Phase one involves community-based support for the individual with an outreach worker to set initial goals, work towards the removal of barriers, stabilise lifestyle, prepare for the wilderness journey along with facilitating the engagement with other services.
Phase two is a seven-day journey in the Scottish wilderness giving veterans – who have spent any length of time in the military – time and space away from daily pressures. It also involves wilderness problem solving challenges, development and review sessions, one-to-one support, group activities, communal living and healthy meal planning and eating.
Phase three builds on the wilderness journey and leads onto professional and peer mentoring, employability opportunities and brokering links to jobs, training, education, volunteering and other services relevant to individual need.
The judges were looking for evidence of: problem diagnosis and a well-developed understanding of the necessary intervention; the underlying methodology and theory of change that shapes provision, and; effective partnerships with health and social welfare professionals.
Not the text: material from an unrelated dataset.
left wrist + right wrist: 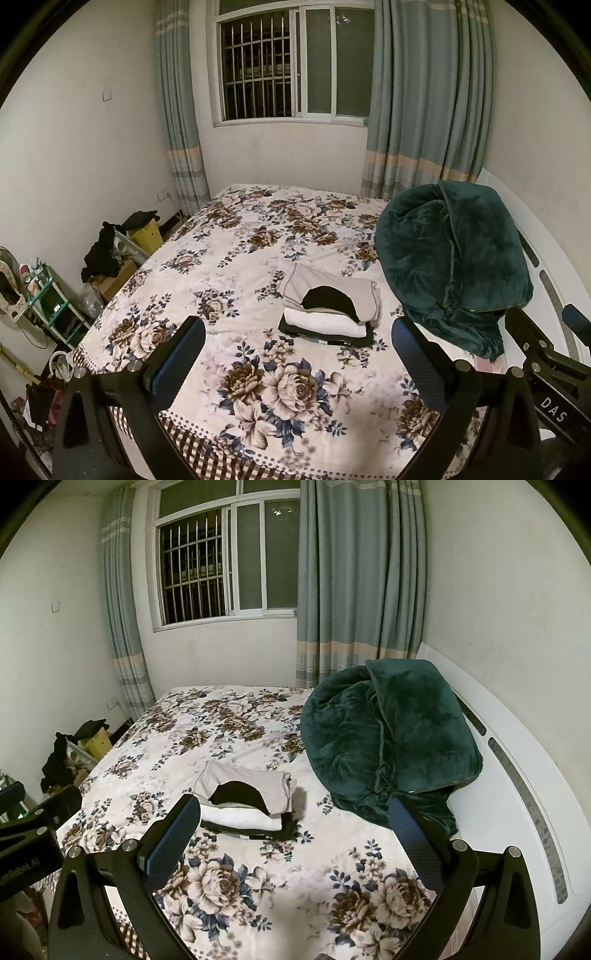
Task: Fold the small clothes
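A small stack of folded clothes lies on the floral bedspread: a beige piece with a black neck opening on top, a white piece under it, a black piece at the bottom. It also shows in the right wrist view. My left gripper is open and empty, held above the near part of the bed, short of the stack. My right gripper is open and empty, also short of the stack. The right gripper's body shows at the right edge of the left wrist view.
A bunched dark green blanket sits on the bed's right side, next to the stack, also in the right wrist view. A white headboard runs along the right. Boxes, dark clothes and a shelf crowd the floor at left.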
Faced with a future of increasing obesity, mental health concerns and suicide in the population, well designed and facilitated outdoor learning interventions can provide much needed respite or restorative benefits.
For the past three years Positive Futures has been funded by a grant of £689,453 from the Forces in Mind Trust (FiMT). The programme creates a therapeutic environment where those participants with mental health issues (frequently part of a complex presenting set) can identify behaviour triggers, and develop - and practice - coping strategies as a foundation for making and sustaining positive life changes.
An independent report released by GAP Communications this week highlights the significant improvement to participants’ lives while also being cost-effective and high value for money. The programme has delivered overall benefit impacts to society in the region of £2.6m to £4m; for every £1 spent, £4.56 of societal benefit impact has been generated.
Organisations referring veterans to the programme have stated: “The service appeals to ex-service personnel who refuse to engage with therapeutic programmes but who will engage with an outdoors programme.”
In the last round of LIBOR grants, Venture Trust was awarded £699,384. This grant from the UK Government will enable the support of 180 more former service personnel and extends the programme until 2021.
Venture Trust chief executive Amelia Morgan said: “The demanding nature of the outdoors and the wilderness, combined with one-to-one support and group activities, presents participants with emotional, social and physical challenges. These challenges are all designed to enable individuals to develop more positive and productive attitudes and behaviours. The wilderness journey is often the most intensive phase of our programmes, but one which generates a huge sense of achievement, and allows our participants to work with our outreach team to build towards a more sustainable and balanced future.”
In addition to FiMT, the Big Lottery Fund and the Armed Forces Covenant, the Scottish Government, European Social Funds, Edinburgh City Council, the Royal Edinburgh Military Tattoo and several trusts and foundations have all contributed financially to service delivery and development over a number of years particularly for individuals caught up in the community justice system.